*Your assignment*.
Go through the entries below from the first line and output each one exactly, up to and including the line with "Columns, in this".

*Input records*.
☆ ☆ ☆ ☆ ☆

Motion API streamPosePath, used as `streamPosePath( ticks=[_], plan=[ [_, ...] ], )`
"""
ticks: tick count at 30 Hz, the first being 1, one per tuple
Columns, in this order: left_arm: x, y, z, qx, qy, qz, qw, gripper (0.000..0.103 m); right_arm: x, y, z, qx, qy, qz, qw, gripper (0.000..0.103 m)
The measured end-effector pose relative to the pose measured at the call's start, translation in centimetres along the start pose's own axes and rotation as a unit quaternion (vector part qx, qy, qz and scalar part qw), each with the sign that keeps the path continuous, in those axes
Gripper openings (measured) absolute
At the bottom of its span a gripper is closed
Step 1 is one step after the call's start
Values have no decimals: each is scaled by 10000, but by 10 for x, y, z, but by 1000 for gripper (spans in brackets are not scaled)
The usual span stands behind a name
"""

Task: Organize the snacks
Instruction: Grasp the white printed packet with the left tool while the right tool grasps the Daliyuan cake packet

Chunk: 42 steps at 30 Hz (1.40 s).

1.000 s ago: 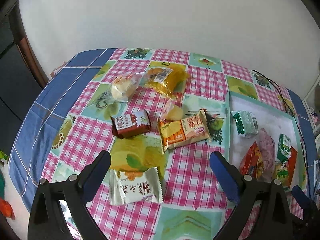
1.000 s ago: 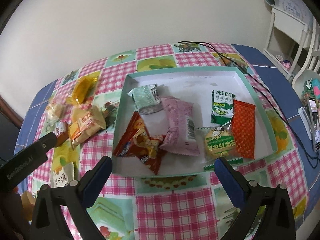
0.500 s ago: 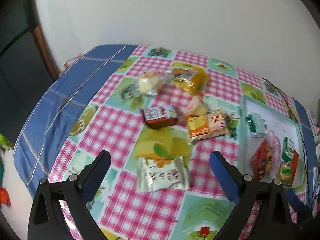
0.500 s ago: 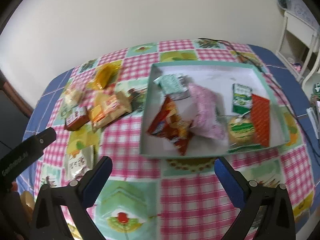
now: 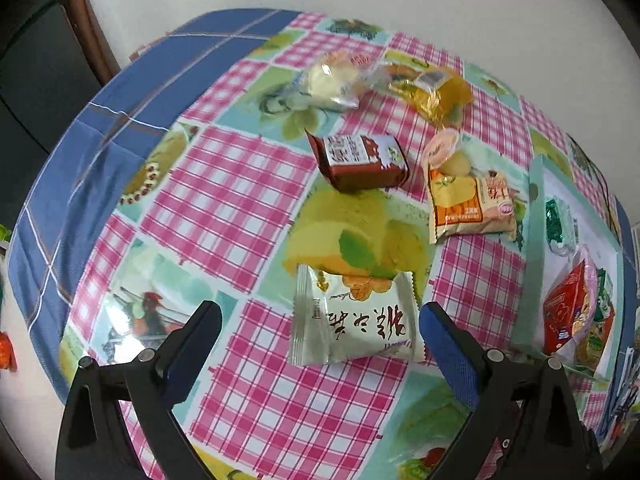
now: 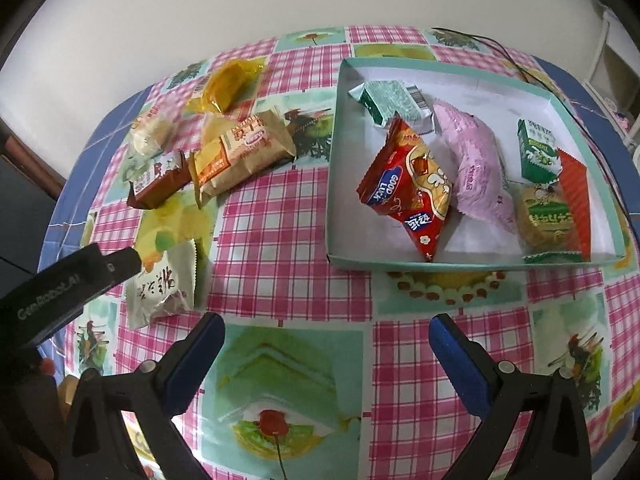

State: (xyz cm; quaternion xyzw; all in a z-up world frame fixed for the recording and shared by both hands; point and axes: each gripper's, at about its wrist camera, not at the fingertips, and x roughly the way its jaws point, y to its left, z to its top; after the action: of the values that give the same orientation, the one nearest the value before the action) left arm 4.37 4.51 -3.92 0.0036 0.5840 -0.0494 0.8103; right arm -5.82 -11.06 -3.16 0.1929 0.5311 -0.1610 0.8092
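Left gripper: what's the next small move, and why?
Probably ease the left gripper down and a little right, so its open fingers straddle the white packet, then close. That packet is the nearest snack outside the tray, lying flat on the tablecloth just off the right finger, untouched. The right gripper is open, empty, over bare cloth.

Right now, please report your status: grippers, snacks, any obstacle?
Left gripper open, empty, lined up on the white snack packet. Right gripper open, empty, short of the tray. Five other snacks loose on the tablecloth. Nothing blocking the packet.
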Motion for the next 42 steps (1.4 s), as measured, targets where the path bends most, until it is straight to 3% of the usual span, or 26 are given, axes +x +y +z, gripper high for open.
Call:
streamPosePath(
  ticks=[7,9,13,14,20,21,28,33,37,42],
  plan=[
    [18,-7,3,40,249,-150,9996,97,3,2,5,-41,-56,-44,10000,103],
    [23,-9,4,62,290,-166,9994,86,4,3,5,-63,-76,-59,9999,103],
    [35,-9,4,59,420,-220,9989,80,7,6,7,-97,-92,-61,9999,103],
    [36,-10,4,51,441,-262,9987,74,7,6,7,-102,-96,-65,9999,103],
    [32,-8,4,46,348,-332,9988,61,7,8,11,-116,-138,-51,9998,103],
    [31,-9,6,25,344,-357,9988,53,6,8,11,-117,-154,-46,9998,103],
    [21,-6,17,-148,238,-552,9981,53,-4,11,18,-174,-372,32,9992,103],
    [4,0,30,-340,-69,-767,9964,53,-15,15,32,-127,-694,303,9970,103],
    [-4,7,41,-592,-313,-743,9950,53,-21,18,48,-121,-966,427,9943,103],
    [1,11,56,-773,-336,-673,9942,53,-16,27,71,-276,-1096,495,9924,103]
  ],
)
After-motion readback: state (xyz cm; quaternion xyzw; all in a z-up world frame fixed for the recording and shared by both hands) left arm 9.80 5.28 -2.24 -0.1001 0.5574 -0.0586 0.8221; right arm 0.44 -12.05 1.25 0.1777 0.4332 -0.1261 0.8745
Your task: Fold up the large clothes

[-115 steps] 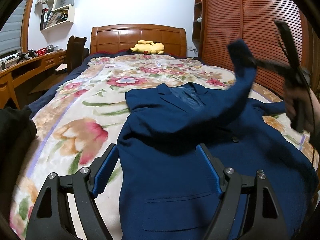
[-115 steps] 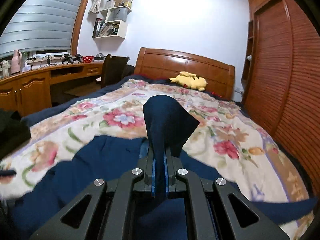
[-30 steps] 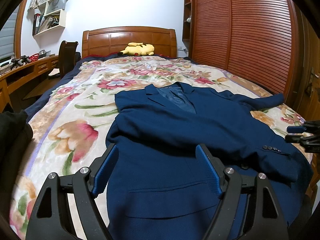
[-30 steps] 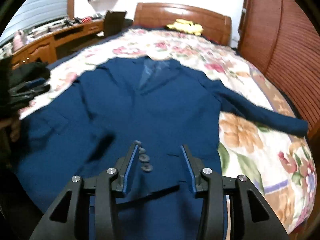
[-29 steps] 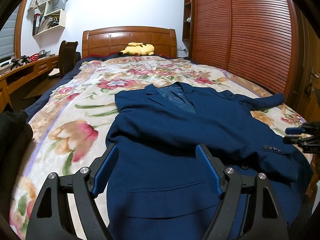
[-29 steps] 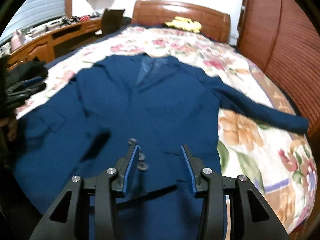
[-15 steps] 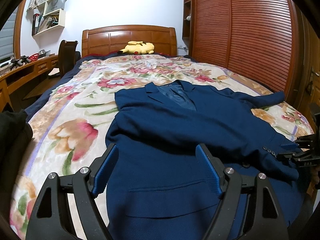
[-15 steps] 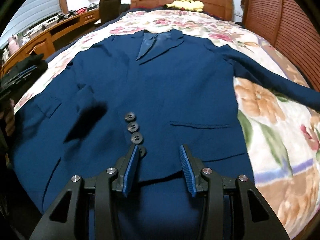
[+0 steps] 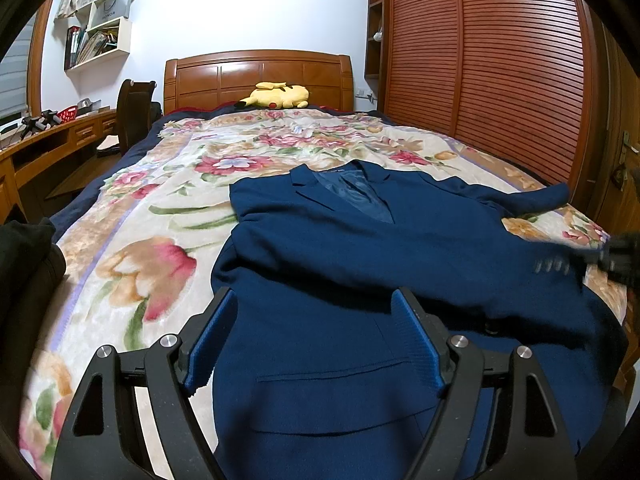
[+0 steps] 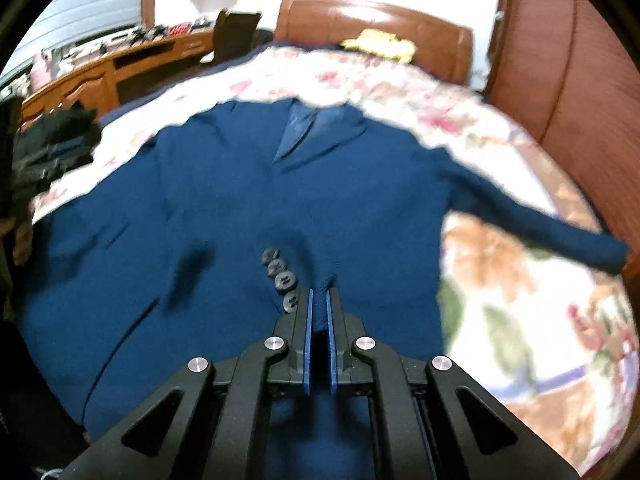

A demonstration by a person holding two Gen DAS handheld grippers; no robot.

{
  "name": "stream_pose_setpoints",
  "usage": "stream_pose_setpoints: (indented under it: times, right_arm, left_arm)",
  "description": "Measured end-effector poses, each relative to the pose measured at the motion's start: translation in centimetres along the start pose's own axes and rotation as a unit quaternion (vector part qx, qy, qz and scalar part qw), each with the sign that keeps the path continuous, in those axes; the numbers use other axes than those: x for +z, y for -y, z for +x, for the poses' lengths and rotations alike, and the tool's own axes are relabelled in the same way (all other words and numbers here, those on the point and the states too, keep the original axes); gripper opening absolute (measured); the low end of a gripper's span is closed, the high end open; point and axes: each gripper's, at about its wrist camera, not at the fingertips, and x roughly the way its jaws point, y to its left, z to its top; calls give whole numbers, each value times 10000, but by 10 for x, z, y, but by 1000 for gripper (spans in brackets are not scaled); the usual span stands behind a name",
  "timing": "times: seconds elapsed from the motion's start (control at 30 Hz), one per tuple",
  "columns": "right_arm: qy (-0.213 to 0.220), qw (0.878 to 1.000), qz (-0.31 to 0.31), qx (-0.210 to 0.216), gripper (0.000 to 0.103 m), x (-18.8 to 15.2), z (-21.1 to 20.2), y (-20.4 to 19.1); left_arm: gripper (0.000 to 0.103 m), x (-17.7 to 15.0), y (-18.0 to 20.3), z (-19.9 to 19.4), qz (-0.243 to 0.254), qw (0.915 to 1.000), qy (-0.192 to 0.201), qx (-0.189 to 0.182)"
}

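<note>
A dark blue suit jacket [image 9: 360, 248] lies front up on the floral bedspread, collar toward the headboard. One sleeve is folded across its front, with cuff buttons [image 10: 282, 276] showing. The other sleeve [image 10: 540, 224] stretches out toward the wardrobe. My left gripper [image 9: 316, 336] is open and empty above the jacket's lower left part near a pocket. My right gripper [image 10: 319, 304] is shut on the cuff edge of the folded sleeve, right beside the buttons. It shows blurred at the right edge of the left wrist view [image 9: 616, 256].
The bed [image 9: 168, 216] has a wooden headboard [image 9: 260, 76] with a yellow plush toy [image 9: 280, 96] before it. A slatted wooden wardrobe [image 9: 500, 80] runs along the right. A desk [image 9: 48, 140] and a chair [image 9: 136, 116] stand at the left. Dark clothing [image 9: 24, 260] lies at the left edge.
My right gripper has closed from open onto the sleeve cuff beside the buttons and is moving, with blur. My left gripper stays open in place.
</note>
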Motion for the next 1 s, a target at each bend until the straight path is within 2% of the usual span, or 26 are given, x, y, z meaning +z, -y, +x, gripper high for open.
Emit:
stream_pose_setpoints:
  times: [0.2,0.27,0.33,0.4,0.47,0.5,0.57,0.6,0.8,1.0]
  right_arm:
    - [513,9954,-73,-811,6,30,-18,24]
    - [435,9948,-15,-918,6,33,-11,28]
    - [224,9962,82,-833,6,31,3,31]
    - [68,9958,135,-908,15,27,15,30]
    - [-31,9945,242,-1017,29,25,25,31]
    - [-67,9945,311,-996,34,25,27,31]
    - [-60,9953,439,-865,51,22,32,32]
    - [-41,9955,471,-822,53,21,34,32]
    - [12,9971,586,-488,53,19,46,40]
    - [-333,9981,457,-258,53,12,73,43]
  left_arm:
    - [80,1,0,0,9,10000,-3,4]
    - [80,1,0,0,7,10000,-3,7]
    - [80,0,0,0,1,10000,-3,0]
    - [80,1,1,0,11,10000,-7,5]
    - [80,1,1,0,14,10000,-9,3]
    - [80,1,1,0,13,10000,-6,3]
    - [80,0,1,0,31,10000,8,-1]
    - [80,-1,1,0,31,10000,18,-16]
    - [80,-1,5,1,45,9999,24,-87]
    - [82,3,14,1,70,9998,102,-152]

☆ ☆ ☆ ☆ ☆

*Completed exercise*.
Motion API streamPosePath, used as `streamPosePath( ticks=[_], plan=[ [_, ...] ], )`
"""
ticks: tick count at 30 Hz, the first being 1, one per tuple
Columns, in this order: left_arm: x, y, z, qx, qy, qz, qw, gripper (0.000..0.103 m); right_arm: x, y, z, qx, qy, qz, qw, gripper (0.000..0.103 m)

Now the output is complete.